Hypertension affects more than 1 billion people worldwide and is the leading cause of premature death worldwide. These people are advised to adopt a healthy lifestyle - including salt restriction - to delay the demand for antihypertensive drugs or supplement their effects. However, the blood pressure benefits of programs that reduce sodium intake tend to decrease over time, in part due to poor compliance.

To this end, the researchers developed the sodium observer program - hypertension (swap HTN) to gradually adapt to the taste of low salt food. This study examined the short-term effects on sodium intake, blood pressure, preference for salty foods, and enjoyment of a sodium restricted diet. A total of 29 adult patients with hypertension were randomly assigned to intervention or routine care, with a ratio of 2:1. Participants in the routine care group received routine hypertension treatment and care, including following the recommendations of a sodium limited diet and taking prescription drugs.

The intervention group received 16 weeks of education and followed up with the study nurses through video calls on tablets. The weekly course lasted six weeks, and then every two weeks for 10 weeks. The program is based on each patient's barriers and weekly goals, including adding salt to the table, using salt when cooking, buying vegetables and eating in restaurants. Participants received an electronic device to detect salt levels so they could identify and avoid high salt foods.

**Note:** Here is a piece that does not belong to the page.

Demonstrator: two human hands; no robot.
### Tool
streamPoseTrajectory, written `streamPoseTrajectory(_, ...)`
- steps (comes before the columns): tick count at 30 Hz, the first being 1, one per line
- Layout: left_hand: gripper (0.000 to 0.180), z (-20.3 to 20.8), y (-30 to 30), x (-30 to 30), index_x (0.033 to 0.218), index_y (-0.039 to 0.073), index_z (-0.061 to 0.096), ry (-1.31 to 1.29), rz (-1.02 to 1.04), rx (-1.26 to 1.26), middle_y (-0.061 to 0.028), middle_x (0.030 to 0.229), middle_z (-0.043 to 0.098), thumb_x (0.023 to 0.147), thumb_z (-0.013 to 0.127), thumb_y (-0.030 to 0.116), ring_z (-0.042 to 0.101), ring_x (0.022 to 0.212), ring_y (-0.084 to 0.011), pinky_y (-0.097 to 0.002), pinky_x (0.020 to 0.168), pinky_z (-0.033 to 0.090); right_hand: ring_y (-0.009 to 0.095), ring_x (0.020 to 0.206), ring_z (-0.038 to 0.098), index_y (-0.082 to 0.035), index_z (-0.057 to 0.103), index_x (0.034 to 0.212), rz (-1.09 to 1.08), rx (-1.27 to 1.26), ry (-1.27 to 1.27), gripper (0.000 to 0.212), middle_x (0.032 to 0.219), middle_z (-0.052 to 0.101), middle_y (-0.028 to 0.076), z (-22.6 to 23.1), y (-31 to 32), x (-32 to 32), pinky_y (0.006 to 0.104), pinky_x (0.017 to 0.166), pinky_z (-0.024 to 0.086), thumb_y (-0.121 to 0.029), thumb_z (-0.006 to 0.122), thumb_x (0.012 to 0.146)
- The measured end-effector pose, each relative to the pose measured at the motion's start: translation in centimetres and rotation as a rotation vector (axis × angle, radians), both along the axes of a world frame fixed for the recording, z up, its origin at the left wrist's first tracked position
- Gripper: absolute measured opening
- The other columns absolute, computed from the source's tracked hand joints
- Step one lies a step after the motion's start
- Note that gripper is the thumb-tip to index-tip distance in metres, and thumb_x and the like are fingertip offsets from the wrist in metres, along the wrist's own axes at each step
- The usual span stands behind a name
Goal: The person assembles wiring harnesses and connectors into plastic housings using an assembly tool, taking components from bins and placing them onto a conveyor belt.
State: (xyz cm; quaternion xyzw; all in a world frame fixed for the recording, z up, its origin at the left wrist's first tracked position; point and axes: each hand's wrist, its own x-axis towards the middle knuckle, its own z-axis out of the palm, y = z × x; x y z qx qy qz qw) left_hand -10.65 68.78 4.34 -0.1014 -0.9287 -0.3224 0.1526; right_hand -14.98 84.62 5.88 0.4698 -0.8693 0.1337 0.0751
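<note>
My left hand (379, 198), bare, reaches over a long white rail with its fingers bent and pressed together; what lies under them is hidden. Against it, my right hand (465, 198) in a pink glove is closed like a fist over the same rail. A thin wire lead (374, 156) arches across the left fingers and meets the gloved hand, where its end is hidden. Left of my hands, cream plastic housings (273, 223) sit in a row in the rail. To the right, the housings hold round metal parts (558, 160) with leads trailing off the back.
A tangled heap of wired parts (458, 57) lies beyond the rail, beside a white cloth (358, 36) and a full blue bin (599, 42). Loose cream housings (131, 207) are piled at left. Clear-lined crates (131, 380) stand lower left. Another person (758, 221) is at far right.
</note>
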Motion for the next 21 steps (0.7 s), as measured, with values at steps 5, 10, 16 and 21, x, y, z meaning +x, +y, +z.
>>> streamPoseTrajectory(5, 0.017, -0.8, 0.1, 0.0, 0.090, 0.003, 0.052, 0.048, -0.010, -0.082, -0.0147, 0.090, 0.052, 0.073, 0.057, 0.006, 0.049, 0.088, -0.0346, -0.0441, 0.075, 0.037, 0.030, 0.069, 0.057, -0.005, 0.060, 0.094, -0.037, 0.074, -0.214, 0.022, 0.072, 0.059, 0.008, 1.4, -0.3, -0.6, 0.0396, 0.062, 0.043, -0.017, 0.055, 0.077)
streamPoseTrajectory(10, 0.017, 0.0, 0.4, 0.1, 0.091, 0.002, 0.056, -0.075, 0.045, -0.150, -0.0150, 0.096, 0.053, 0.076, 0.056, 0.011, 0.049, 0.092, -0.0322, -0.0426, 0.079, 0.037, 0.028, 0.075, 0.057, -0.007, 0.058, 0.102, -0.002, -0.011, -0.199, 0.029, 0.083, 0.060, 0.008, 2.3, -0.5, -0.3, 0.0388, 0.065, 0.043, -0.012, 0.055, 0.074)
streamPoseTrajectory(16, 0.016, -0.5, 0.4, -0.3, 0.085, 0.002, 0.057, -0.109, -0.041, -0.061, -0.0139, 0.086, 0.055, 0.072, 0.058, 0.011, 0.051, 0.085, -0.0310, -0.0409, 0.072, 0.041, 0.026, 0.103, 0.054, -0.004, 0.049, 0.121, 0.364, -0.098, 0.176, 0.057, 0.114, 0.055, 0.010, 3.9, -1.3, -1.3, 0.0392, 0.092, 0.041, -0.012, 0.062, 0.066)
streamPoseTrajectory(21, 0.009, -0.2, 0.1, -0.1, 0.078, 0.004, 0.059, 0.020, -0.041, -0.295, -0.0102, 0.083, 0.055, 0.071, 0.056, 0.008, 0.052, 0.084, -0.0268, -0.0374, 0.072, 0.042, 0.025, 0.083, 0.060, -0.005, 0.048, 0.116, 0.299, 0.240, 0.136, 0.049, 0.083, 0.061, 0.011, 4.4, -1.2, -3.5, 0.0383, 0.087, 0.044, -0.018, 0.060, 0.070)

Professor Chung pointed out: "The first step is to make patients aware of how much salt they eat. Using this electronic device, they can test the salt content of restaurant meals and ask the chef to reduce or eliminate salt during their next visit. In addition, they can use it at home to reduce the salt content in their cooking. Some people automatically add salt to the table before tasting the food, so we asked participants to calculate the number of 'shakes' and set the reduction The goal of salt. Most participants removed the salt shaker from the table within three weeks. "

At baseline and 16 weeks, all participants provided 24-hour urine samples to assess sodium intake, and their blood pressure was measured. In addition, preference for salty foods and preference for salt restricted diets were assessed on a 10 point scale.

The average age of participants was 63 years, and 55% were men. Three patients withdrew from the study, and the final analysis included 17 and 9 participants in the intervention group and routine care group, respectively. The researchers compared the changes between groups from baseline to study completion. Among them, the intervention measures resulted in a significant reduction in sodium intake and increased preference for salt limited diet. The mean systolic blood pressure in the intervention group decreased from 143.4 mmHg to 133.9 mmHg, but did not reach statistical significance. The intervention did not change people's preference for salty food.

Professor Chung said: "in the intervention group, sodium intake decreased by 1158 mg per day, which was 30% lower than the baseline, while the control group increased by 500 mg per day. Although patients still liked salty food, the intervention group's preference for low salt diet increased from 4.8 on a 10 point scale to 6.5. Due to the small sample size, the intervention probably did not translate into a statistically significant decrease in blood pressure."

Professor Chung concluded: "our research shows that we can retrain our taste buds to enjoy low sodium foods and gradually reduce our salt consumption. Progressive taste adaptation may control blood pressure, but it needs to be tested in larger trials and followed up for a longer time."